Make these KERN_NOTICEs.

> +
> +	return ret;
> +}
> +
> +static int is_freeze_master(struct ocfs2_super *osb)
> +{
> +	BUG_ON(osb->osb_freeze_lockres.l_ex_holders > 1);
> +
> +	if (osb->osb_freeze_lockres.l_ex_holders)
> +		return 1;
> +
> +	return 0;
> +}
> +
> +static int ocfs2_unfreeze_fs(struct super_block *sb)
> +{
> +	struct ocfs2_super *osb = OCFS2_SB(sb);
> +
> +	mlog(0, "flags=0x%lx, frozen=%d\n", osb->osb_flags, osb->sb->s_frozen);
> +
> +	if (!ocfs2_freeze_lock_supported(osb))
> +		return -ENOTSUPP;
>   

This check should move into the if below because then we can
make it a BUG_ON for the remote case.

> +
> +	if (!is_kernel_thread()) {
> +		/* this is the ioctl user thread. */
> +		if (!is_freeze_master(osb)) {
> +			/* THAW ioctl on a node other than the one on with cluster
> +			 * is frozen. don't thaw in the case. returns -EINVAL so
> +			 * that osb->sb->s_bdev->bd_fsfreeze_count can be decreased.
> +			 */
> +
> +			if (!osb->frozen_by_master) {
> +				/* this is from a nested cross cluster thaw
> +				 * case:
> +				 * frozen from another node(node A)
> +				 * frozen from this node(not suppored though)
> +				 * thawed from node A
> +				 * thawed from this node(coming here)
> +				 *
> +				 * thaw this node only.
> +				 */
>   

If we don't support nested freeze, then why add this code.

> +				printk(KERN_INFO "ocfs2: Block device (%s) thawed"
> +				       " by local\n", osb->dev_str);
> +				goto bail;
> +			}
> +
> +			/* now the cluster still frozen by another node,
> +			 * fails this request
> +			 */
> +			printk(KERN_INFO "ocfs2: thawing %s on invalid node\n",
> +			       osb->dev_str);
> +			return -EINVAL;
> +		}
>   

EINVAL is enough.
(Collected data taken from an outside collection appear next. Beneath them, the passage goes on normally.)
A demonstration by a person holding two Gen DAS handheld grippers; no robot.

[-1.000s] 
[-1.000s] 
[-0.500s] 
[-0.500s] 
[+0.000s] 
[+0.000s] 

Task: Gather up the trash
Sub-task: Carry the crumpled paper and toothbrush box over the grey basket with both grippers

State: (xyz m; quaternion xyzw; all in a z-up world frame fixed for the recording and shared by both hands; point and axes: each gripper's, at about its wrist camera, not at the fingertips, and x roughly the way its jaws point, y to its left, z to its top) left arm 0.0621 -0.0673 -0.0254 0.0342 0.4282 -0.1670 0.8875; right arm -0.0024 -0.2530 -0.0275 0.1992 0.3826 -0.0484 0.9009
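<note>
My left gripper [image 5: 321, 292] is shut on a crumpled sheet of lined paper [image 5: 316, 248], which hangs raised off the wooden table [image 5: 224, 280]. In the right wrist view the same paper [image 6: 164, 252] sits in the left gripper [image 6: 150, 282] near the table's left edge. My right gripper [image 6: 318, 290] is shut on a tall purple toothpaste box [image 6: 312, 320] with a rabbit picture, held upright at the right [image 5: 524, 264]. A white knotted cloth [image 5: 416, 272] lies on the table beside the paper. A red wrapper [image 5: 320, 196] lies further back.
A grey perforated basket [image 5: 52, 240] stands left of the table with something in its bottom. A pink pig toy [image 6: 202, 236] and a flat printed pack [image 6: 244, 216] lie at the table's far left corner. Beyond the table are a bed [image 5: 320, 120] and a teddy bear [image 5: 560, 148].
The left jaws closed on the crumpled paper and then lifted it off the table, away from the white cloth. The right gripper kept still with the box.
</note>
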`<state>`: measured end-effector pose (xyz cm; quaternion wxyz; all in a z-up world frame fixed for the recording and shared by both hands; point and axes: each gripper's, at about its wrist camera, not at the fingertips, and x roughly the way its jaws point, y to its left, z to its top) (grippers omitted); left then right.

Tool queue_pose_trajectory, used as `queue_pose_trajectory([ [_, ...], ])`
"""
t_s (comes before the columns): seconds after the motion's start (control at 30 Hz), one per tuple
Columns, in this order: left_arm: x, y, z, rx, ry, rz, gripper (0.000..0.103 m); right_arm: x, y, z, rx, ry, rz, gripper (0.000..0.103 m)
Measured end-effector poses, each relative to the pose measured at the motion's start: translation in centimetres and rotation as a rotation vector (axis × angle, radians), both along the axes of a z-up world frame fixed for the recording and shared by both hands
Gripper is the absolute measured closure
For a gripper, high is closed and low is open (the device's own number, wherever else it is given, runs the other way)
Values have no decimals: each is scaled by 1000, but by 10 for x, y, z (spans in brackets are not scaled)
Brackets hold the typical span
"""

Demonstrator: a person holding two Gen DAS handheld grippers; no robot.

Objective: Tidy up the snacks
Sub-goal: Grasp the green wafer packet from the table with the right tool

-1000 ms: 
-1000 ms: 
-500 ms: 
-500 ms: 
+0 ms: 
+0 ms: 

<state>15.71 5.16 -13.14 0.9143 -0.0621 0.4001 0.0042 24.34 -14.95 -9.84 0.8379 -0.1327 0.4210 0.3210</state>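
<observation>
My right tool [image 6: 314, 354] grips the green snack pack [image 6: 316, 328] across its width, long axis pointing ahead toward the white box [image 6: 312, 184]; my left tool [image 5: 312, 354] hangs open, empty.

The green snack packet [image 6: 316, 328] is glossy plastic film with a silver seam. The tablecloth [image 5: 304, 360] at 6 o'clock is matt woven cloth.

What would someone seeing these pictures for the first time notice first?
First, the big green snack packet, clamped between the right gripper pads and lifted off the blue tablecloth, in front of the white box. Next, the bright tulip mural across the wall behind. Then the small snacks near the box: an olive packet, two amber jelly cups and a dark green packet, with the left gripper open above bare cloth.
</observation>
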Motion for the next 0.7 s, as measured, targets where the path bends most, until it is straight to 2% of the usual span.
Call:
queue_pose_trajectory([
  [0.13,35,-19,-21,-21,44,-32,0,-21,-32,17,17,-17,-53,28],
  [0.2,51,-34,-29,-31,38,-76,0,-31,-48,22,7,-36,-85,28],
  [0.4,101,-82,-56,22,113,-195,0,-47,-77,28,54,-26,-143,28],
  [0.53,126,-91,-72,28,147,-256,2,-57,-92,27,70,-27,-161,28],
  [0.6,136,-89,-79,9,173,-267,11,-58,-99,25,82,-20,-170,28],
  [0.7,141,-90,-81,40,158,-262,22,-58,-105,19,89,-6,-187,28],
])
No need for printks.

> +		ocfs2_freeze_unlock(osb, 1);
> +		printk(KERN_INFO "ocfs2: Block device (%s) thawed by local\n", osb->dev_str);
> +	} else {
> +		/* this is ocfs2_wq kernel thread. nothing to do. */
> +		printk(KERN_INFO "ocfs2: Block device (%s) thawed by remote\n", osb->dev_str);
> +	}
> +bail:
> +	return 0;
> +}
> +
> +
>  module_init(ocfs2_init);
>  module_exit(ocfs2_exit);
>